[to Jovie] I think you're really beautiful and I feel really warm when I'm around you and my tongue swells up. So... do you wanna eat food?
Leon the Snowman: By the way don't eat the yellow snow.
Buddy: Oh, I know that.
Leon the Snowman: Why the long face, Buddy?
Buddy: It seems I'm not an elf.
Leon the Snowman: Of course you're not an elf. You're six-foot-three and had a beard since you were 15.
Walter: You get the hell out of here.
Buddy: Where do you want me to go?
Walter: I don't care where you go. I don't care that you're an elf! I don't care that you're nuts! I don't care that you're my son! Get out of my life! Now!
Walter: What do you want? Some money?
Buddy: No! I just wanted to meet you and thought maybe you might want to meet me.
Walter: Who wouldn't wanna meet you?
I'm a cotton-headed ninny-muggins.
First we'll make snow angels for a two hours, then we'll go ice skating, then we'll eat a whole roll of Tollhouse Cookiedough as fast as we can, and then we'll snuggle.

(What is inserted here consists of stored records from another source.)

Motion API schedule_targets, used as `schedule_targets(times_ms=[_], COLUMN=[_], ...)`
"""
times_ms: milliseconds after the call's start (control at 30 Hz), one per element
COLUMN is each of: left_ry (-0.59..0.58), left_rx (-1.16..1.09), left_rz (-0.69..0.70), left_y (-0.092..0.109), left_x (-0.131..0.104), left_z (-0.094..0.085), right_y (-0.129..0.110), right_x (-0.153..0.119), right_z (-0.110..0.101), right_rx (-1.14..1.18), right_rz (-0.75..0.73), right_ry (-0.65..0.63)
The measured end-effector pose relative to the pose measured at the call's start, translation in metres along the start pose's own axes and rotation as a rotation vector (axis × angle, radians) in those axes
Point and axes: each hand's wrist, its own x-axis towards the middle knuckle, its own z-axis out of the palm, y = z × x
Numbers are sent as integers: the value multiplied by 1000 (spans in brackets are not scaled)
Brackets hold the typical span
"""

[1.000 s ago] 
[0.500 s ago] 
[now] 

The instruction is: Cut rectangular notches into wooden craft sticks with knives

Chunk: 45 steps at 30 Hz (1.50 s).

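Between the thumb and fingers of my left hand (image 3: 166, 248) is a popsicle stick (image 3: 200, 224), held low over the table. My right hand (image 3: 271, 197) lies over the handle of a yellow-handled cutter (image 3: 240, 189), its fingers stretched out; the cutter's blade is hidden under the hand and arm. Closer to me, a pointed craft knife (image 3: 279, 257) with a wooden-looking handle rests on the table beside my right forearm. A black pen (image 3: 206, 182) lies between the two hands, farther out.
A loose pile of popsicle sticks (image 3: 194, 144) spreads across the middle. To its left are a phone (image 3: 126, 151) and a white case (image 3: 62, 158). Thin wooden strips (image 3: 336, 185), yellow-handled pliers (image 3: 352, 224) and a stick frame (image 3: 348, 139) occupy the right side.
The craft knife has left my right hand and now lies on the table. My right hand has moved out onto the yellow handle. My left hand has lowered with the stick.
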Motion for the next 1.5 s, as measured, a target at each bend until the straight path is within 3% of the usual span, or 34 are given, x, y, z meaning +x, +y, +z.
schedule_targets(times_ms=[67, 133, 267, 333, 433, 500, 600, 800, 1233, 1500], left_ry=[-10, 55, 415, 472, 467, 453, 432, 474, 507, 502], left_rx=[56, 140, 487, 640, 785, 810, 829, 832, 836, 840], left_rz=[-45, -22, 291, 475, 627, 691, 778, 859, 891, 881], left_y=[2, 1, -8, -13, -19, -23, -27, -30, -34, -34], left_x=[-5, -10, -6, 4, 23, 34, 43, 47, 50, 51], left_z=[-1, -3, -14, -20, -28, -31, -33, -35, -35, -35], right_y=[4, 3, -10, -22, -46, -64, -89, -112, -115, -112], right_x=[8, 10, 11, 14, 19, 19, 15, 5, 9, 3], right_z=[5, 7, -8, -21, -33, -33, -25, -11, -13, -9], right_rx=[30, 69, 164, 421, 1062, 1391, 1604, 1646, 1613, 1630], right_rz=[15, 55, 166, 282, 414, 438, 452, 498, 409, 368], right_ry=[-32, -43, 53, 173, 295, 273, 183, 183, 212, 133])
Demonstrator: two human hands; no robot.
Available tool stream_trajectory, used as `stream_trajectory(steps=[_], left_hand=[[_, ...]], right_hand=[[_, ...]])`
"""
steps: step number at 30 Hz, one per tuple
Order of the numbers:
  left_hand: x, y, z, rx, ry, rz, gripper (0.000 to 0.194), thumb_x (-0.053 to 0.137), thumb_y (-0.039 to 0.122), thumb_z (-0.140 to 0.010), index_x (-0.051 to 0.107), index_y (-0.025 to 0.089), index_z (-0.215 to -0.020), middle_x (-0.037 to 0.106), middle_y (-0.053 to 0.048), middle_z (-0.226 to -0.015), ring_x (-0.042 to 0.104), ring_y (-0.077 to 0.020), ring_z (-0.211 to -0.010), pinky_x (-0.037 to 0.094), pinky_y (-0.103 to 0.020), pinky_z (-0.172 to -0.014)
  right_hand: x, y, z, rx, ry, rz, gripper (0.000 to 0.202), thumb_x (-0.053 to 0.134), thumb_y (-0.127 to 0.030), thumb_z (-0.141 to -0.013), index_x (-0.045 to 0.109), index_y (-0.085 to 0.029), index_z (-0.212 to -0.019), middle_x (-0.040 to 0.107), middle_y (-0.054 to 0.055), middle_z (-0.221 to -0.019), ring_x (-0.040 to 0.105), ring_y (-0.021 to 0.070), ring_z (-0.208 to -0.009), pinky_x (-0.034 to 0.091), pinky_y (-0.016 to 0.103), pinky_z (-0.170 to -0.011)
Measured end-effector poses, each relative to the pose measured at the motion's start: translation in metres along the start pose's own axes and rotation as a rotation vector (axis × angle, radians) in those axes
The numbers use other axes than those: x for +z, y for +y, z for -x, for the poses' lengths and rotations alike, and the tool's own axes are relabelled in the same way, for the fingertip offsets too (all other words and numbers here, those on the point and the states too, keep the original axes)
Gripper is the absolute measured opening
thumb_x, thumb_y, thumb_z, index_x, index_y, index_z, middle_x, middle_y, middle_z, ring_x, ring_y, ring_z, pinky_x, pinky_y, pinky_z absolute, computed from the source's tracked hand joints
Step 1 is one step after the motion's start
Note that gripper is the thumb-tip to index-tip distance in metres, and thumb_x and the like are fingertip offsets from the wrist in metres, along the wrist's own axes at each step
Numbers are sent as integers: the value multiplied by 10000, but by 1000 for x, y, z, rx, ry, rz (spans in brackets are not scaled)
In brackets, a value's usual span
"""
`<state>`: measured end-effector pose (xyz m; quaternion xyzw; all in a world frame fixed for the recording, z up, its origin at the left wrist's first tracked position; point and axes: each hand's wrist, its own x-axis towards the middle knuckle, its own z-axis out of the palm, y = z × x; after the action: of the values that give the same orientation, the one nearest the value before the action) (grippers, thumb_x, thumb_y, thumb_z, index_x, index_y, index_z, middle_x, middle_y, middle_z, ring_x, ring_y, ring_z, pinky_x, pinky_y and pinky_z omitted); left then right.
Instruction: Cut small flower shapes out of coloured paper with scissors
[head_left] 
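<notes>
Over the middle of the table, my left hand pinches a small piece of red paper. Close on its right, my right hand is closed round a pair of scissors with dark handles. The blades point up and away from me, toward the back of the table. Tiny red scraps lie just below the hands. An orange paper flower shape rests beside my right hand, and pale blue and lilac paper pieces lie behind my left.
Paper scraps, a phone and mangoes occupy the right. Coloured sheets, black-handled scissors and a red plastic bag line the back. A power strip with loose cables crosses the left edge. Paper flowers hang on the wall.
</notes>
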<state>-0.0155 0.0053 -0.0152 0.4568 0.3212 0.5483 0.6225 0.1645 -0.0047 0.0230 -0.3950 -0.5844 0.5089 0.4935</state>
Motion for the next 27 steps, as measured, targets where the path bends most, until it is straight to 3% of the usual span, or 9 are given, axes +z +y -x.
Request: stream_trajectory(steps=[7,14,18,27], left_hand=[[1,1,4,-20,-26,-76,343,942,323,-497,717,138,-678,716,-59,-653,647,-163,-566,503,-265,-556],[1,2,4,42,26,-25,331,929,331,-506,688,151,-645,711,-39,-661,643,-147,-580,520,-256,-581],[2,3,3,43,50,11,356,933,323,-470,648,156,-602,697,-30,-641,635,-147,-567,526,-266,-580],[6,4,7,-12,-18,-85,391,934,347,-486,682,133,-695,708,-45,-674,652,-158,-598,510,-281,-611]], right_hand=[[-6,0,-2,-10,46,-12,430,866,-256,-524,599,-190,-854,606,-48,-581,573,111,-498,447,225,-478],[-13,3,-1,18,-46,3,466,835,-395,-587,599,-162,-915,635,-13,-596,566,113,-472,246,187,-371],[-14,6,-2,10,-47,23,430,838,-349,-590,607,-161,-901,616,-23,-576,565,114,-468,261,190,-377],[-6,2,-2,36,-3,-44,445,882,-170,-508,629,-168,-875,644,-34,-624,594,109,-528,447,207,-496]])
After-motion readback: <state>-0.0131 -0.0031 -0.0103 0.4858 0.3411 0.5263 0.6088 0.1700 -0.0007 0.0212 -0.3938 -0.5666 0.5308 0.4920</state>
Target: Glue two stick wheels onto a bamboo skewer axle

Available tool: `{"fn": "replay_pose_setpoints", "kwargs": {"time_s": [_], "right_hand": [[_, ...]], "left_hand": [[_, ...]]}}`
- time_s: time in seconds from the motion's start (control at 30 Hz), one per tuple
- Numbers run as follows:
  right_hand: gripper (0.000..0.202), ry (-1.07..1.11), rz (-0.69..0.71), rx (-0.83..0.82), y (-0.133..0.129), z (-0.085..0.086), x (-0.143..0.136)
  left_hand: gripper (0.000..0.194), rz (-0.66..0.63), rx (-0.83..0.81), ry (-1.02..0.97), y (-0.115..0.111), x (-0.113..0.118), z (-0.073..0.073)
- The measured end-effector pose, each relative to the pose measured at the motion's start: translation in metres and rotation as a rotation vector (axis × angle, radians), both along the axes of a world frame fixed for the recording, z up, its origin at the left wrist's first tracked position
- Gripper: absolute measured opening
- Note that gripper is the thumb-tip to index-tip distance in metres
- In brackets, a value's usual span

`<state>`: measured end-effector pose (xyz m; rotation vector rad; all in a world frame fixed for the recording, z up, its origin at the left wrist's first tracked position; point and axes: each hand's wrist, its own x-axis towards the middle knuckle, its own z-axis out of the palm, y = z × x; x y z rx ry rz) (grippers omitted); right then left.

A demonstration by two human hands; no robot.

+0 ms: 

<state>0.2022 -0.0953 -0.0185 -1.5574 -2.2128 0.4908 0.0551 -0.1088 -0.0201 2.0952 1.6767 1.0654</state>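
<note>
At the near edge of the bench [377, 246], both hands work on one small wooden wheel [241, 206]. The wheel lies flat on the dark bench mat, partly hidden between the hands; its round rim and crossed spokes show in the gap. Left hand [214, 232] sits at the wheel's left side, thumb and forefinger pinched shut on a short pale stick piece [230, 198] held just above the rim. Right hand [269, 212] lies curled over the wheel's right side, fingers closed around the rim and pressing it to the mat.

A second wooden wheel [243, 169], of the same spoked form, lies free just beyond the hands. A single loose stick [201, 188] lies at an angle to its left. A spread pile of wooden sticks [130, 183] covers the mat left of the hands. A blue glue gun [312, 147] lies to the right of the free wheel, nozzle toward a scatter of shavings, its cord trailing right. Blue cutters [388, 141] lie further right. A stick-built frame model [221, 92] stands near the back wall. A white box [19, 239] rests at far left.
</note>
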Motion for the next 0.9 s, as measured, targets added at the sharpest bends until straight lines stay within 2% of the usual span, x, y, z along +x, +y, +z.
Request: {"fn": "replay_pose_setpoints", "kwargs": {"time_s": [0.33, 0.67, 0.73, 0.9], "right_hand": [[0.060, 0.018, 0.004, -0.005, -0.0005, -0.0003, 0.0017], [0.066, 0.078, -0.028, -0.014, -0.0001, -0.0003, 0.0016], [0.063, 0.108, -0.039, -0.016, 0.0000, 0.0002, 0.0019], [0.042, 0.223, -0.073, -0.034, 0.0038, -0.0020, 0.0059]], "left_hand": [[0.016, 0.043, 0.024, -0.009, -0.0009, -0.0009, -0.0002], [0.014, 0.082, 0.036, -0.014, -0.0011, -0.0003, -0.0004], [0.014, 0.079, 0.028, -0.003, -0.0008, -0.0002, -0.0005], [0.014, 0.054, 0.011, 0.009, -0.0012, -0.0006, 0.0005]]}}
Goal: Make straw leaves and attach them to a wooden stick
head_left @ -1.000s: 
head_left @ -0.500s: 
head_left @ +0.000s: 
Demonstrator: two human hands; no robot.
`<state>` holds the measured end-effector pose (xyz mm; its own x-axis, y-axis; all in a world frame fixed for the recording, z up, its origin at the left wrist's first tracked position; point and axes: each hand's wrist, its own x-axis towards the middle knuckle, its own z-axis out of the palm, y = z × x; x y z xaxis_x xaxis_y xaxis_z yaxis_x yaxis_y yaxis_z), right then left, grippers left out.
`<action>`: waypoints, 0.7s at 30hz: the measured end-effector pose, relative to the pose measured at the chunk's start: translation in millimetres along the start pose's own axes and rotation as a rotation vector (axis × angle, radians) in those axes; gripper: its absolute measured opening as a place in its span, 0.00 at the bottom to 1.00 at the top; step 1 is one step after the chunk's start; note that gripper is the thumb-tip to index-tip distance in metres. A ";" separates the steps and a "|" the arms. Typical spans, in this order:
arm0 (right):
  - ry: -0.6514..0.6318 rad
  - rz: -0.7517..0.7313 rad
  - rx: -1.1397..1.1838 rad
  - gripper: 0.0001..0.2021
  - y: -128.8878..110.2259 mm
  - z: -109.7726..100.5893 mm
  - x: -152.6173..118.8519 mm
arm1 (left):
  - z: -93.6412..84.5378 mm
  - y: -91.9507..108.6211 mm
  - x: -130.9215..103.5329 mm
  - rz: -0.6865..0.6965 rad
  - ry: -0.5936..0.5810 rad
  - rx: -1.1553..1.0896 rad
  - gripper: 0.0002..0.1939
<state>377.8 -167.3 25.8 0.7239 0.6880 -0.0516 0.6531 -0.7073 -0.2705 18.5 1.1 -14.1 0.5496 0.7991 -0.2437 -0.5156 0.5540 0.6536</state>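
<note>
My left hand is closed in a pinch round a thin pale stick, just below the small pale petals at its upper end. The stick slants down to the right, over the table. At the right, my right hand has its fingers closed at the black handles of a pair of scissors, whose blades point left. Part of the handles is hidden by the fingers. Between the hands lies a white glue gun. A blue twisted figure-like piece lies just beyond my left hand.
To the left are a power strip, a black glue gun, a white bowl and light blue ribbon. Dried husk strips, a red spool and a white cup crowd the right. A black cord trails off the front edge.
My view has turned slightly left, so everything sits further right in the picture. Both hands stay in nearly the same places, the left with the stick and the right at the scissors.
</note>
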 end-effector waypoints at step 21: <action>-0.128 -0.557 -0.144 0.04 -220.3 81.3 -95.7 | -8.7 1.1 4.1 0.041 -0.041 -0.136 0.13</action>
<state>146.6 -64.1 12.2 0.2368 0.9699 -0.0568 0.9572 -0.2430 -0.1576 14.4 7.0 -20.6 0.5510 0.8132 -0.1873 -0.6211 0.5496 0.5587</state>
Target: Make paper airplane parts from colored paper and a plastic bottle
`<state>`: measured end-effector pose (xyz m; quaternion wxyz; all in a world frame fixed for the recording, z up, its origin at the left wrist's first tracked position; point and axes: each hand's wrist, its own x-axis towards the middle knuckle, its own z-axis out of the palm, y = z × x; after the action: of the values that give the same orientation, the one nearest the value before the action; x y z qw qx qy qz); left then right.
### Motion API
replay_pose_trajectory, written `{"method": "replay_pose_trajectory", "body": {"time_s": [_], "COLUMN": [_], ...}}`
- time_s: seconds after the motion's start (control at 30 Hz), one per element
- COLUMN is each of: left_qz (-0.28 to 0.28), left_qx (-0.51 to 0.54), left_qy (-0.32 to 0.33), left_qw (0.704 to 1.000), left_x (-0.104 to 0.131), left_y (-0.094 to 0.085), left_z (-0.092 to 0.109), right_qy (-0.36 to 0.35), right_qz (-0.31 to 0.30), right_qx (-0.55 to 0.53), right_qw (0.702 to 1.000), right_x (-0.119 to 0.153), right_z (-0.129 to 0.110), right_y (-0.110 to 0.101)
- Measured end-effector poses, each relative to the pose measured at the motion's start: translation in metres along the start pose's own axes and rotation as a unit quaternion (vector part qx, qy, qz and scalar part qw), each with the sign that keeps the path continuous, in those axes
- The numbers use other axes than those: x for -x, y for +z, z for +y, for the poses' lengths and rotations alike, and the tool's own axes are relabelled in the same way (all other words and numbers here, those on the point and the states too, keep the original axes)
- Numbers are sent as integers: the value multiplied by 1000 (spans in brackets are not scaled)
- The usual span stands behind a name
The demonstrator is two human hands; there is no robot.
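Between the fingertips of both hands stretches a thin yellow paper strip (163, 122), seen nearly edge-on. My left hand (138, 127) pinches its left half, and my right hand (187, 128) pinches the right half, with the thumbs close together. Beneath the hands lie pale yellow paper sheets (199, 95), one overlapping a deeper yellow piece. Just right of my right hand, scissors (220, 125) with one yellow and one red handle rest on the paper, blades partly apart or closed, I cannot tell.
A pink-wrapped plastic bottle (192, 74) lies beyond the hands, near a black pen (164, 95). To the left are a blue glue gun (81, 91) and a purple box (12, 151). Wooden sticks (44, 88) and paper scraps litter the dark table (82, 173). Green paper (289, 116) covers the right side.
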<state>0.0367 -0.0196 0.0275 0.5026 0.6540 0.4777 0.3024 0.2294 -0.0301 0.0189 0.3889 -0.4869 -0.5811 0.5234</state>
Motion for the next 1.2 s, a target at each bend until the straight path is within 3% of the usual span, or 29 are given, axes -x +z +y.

I passed through the seven levels of the Candy Cane forest, through the sea of swirly twirly gum drops, and then I walked through the Lincoln Tunnel.
I thought maybe we could make ginger bread houses, and eat cookie dough, and go ice skating, and maybe even hold hands.
It's just nice to meet another human that shares my affinity for elf culture.
Jovie: How come you were in the women's locker room this morning?
Buddy: I heard you singing.
Jovie: Are you sure it had nothing to do with the fact that I was naked in the shower?
Buddy: I didn't know you were naked.
[pushing elevator buttons] It looks like a Christmas tree!